WORK TASK: Extract every line below that contains the word "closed".

DATASET EXTRACT:

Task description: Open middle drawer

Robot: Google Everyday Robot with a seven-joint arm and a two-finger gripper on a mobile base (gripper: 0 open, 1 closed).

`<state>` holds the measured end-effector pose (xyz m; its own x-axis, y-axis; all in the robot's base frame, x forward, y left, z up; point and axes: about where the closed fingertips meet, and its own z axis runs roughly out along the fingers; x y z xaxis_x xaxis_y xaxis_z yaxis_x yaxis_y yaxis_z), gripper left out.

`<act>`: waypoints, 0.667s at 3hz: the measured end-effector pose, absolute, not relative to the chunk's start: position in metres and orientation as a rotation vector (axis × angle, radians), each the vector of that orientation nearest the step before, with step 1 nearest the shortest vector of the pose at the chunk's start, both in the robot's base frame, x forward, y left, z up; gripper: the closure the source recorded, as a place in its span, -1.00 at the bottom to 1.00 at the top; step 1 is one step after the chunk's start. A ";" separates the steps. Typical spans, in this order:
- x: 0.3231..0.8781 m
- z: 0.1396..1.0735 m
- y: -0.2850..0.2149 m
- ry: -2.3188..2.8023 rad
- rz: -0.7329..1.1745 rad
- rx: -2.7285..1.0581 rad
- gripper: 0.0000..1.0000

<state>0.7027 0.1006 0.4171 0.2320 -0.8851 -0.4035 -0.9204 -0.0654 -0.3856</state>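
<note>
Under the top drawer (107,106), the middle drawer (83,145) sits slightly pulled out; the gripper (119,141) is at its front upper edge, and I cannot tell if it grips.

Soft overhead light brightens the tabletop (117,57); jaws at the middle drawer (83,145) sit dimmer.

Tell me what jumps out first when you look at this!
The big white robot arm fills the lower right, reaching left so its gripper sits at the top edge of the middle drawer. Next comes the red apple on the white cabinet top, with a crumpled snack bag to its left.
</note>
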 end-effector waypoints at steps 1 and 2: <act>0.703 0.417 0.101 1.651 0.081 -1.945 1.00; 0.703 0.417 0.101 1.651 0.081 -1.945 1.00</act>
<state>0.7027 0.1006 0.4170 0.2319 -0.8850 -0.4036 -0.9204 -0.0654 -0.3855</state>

SOLUTION:
Robot: Google Everyday Robot with a seven-joint arm and a two-finger gripper on a mobile base (gripper: 0 open, 1 closed).
`<state>` holds the measured end-effector pose (xyz m; its own x-axis, y-axis; all in the robot's base frame, x forward, y left, z up; point and axes: about where the closed fingertips meet, and its own z axis runs roughly out along the fingers; x y z xaxis_x xaxis_y xaxis_z yaxis_x yaxis_y yaxis_z), gripper left out.

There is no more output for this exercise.